- [Task brief]
All lines below between the line with "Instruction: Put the" and the line with "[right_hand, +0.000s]", including both, must be copied exactly, and the pictures must be omitted.

-------------------------

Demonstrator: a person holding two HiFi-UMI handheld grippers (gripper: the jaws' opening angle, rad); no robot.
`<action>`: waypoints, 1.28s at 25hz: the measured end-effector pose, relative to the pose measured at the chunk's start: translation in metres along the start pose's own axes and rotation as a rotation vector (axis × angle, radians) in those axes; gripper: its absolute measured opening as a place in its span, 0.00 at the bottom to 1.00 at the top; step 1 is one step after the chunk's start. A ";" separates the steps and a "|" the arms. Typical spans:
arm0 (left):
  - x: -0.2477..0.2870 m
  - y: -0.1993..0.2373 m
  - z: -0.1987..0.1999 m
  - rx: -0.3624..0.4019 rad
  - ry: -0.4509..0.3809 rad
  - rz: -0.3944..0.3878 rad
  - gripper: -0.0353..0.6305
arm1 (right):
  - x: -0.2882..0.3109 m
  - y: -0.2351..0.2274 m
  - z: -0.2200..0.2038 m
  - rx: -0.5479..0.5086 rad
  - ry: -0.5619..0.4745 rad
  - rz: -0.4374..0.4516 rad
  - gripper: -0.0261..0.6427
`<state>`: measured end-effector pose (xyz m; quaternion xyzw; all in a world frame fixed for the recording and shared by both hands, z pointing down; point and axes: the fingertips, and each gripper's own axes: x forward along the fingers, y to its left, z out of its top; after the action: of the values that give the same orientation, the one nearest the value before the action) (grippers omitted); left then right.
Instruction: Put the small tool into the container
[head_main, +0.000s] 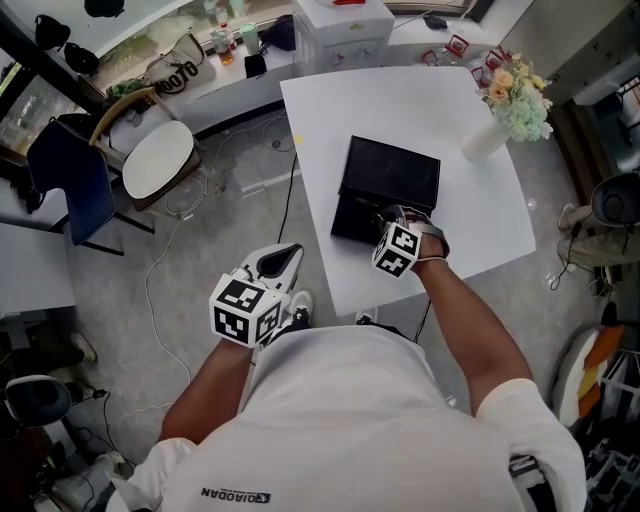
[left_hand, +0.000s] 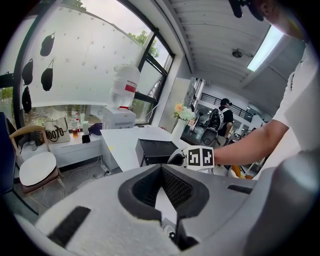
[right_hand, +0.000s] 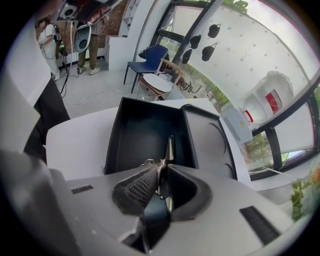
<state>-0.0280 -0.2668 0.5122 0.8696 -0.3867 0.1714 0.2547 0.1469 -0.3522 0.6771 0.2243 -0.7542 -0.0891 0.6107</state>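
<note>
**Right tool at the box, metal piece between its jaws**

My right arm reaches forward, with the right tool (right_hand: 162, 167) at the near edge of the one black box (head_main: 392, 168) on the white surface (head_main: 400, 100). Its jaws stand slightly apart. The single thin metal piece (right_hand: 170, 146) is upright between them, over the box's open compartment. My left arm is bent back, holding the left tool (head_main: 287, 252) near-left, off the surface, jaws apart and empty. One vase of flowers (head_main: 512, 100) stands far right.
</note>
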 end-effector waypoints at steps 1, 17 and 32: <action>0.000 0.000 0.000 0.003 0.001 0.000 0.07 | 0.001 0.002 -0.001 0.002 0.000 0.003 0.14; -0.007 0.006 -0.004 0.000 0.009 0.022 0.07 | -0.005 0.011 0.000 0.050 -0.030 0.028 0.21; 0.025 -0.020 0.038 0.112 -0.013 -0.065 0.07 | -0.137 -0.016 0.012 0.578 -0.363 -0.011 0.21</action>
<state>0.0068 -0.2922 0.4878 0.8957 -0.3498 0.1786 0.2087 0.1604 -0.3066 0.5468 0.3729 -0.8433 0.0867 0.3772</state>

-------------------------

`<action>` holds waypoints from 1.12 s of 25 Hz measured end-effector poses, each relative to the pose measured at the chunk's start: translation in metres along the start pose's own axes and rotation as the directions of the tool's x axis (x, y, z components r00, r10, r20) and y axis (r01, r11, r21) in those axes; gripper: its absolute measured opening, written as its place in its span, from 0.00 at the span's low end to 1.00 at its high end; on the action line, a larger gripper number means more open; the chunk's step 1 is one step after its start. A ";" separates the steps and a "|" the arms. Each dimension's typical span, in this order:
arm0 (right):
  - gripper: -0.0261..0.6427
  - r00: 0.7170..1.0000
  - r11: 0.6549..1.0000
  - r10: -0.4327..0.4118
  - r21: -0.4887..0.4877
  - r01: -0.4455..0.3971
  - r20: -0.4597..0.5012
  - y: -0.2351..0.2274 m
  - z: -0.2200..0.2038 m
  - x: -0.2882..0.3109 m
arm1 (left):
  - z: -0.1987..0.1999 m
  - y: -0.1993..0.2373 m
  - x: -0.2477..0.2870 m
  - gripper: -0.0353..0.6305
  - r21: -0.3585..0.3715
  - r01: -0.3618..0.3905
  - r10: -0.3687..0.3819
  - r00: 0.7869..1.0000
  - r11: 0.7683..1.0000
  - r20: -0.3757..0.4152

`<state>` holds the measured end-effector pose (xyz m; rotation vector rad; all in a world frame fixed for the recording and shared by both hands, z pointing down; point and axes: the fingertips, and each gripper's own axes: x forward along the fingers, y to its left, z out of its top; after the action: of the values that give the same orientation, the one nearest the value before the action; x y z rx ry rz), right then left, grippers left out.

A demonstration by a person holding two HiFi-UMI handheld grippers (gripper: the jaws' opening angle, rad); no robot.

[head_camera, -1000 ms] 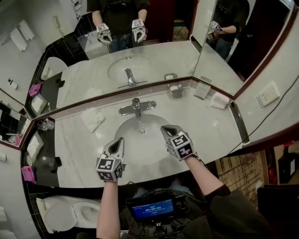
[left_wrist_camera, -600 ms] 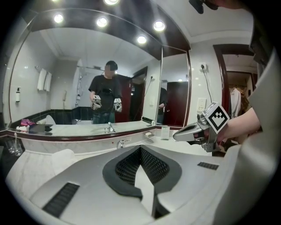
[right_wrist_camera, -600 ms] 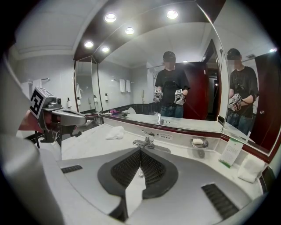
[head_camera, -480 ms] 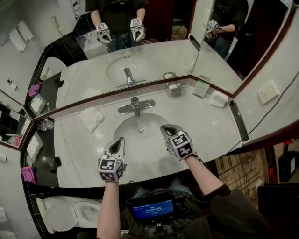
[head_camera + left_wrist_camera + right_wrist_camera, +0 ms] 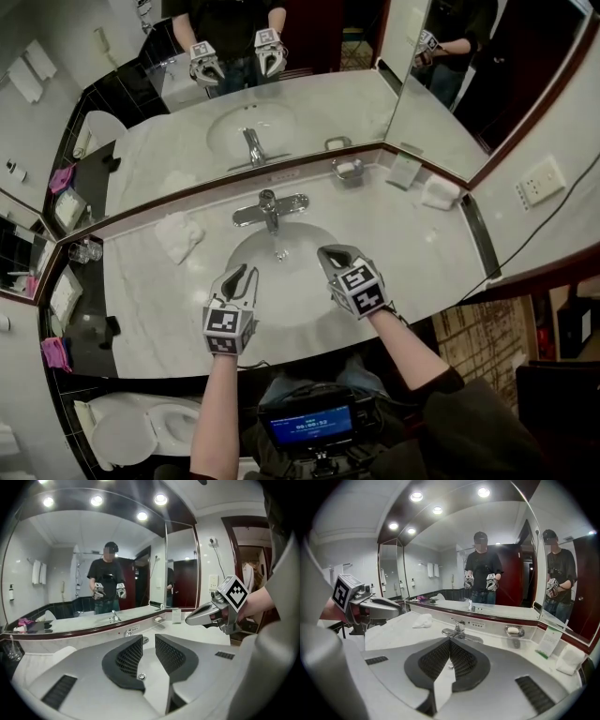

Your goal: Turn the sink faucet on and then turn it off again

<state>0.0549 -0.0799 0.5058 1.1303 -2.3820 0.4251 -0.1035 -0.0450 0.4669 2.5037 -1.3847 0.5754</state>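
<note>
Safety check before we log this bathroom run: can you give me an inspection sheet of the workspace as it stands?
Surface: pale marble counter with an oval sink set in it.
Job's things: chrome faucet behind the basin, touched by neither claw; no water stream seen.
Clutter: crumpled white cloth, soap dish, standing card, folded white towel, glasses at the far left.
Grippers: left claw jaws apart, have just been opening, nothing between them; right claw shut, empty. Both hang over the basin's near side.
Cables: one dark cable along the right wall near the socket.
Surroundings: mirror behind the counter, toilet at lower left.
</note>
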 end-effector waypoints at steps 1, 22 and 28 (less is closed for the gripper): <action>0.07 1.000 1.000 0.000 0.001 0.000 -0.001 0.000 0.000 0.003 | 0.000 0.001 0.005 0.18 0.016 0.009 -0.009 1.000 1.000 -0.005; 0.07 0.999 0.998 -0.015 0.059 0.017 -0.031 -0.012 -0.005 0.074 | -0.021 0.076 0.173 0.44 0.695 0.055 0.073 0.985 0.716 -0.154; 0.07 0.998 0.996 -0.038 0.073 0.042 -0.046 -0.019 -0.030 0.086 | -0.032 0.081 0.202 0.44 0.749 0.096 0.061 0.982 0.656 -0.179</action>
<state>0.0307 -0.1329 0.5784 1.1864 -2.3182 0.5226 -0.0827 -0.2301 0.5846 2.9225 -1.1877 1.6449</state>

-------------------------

- [Task output]
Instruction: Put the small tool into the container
[head_main, +0.000s] 
[left_hand, +0.000s] 
[right_hand, +0.000s] 

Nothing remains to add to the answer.